Mengutip pernyataan Hariara Tambunan Senin lalu beliau sangat mengecam apa yang di sampaikan Komisi I DPR RI tersebut.
“Effendi Simbolon tidak mengerti tentang sejarah TNI hadir bersama jiwa dan raga rakyat untuk merebut Kemerdekaan Indonesia dan menjaga NKRI hingga sekarang. Sumpah TNI adalah ikhlas dan tulus berkorban sekali pun dengan darah dan bersama tangisan rakyat. Jadi sangat absurd jika Effendi memandang itu dengan kacamata dia sebagai politisi yang sempit pemikirannya sehingga muncul istilah gerombolan.

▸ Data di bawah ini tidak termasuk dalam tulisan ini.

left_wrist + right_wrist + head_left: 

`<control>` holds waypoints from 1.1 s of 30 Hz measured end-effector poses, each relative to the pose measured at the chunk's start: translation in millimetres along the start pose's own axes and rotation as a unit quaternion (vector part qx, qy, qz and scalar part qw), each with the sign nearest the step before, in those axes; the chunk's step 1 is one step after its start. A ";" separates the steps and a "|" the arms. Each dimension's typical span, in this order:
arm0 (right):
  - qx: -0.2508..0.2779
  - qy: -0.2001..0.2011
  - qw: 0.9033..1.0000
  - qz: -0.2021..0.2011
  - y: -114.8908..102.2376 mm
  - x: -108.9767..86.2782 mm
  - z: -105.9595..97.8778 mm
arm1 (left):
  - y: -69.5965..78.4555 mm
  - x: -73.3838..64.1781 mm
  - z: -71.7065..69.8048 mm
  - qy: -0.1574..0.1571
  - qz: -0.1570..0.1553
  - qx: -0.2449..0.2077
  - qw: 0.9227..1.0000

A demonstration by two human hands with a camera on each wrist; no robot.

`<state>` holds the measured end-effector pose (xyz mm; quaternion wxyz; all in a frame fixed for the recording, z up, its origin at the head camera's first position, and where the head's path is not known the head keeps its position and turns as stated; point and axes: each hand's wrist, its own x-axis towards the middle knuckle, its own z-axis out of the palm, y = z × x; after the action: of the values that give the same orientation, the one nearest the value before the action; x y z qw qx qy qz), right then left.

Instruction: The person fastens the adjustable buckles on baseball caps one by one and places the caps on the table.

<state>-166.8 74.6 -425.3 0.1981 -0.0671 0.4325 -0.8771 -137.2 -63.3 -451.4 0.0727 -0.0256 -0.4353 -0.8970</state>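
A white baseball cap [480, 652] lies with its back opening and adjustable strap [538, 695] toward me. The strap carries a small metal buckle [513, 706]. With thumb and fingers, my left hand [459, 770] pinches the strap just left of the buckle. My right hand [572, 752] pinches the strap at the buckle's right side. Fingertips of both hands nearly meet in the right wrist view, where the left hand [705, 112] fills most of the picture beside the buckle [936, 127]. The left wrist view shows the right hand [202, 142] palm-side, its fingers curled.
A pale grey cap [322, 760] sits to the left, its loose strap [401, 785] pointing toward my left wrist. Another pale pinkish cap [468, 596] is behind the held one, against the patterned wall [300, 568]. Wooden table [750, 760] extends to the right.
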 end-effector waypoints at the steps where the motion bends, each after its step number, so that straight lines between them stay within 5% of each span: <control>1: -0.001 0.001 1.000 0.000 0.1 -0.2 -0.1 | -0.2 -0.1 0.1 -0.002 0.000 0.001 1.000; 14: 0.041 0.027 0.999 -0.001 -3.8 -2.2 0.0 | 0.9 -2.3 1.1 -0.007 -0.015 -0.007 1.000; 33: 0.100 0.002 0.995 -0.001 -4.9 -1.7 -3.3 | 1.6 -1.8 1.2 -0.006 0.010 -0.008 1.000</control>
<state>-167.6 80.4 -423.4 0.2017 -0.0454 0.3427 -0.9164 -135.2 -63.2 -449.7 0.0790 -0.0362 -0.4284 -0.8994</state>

Pernyataan itu sangat tidak berkualitas, ada unsur penghinaan dan berpotensi memecah belah persatuan dan kesatuan di tubuh TNI. Itu pernyataan orang yang tidak pernah sekolah,” kecam Hariara.
Effendi, kata Hariara, kalau bicara tidak berdasarkan data. Bahkan menggiring opini publik ke arah hal-hal yang sifatnya personal dan tidak kontekstual serta tidak produktif untuk pendewasan rakyat.
“Hingga sampai menyeret nama
putra Jenderal Dudung di Raker Komisi I dengan Panglima TNI hingga seluruh kepala staf kecuali Kepala Staf Angkatan Darat (KSAD) Jenderal Dudung Abdurachman. Effendi sudah terlalu jauh ikut campur dalam urusan yang bukan ranahnya dan berusaha mem-framing dengan isu keretakan Pimpinan TNI dan berupaya mendeskreditkan institusi TNI,” ungkap Ketum Hipakad dua periode ini.
Baca Juga: DPC Hipakad Tangsel Menghadiri Komsos KBT di Kodim 0506 Tangerang
Ipan Supanda sebagai Ketua DPC HIPAKAD Tangsel pun menyatakan sikapnya yang sangat tidak setuju dengan pernyataan Politisi tersebut.
“Itulah mengapa kami sebagai Keluarga Besar DPC Hipakad Tangerang Selatan turut menyesalkan dan menolak keras pernyataan Komisi I DPR RI Effendi Simbolon, karena apa yang di nyatakan oleh ketua umum kami Bapak Hariara Tambunan sudah sangat mendasar dan Ini adalah bentuk solidaritas keluarga TNI dan Hipakad adalah bagian dari keluarga besar TNI”, Kata Ipan Supanda.
Tarik Pernyataan
Sebagai Ketua DPC Hipakad Tangsel dan
anak dari TNI AD, Ipan Supanda mengecam statement Effendi Simbolon, yang dianggapnya telah tendensius menyudutkan Kepala Staf Angkatan Darat (KSAD) Jenderal Dudung Abdurachman dan Ipan berharap agar politikus tersebut menarik pernyataannya.
“Apalagi beliau (KSAD) adalah pembina Hipakad. Karena itu, mewakili aspirasi putra putri TNI AD, kami meminta Effendi Simbolon untuk menarik pernyataan tersebut secepatnya jika tidak ingin dicap sebagai Legislator tidak bermutu,” pungkas Ipan.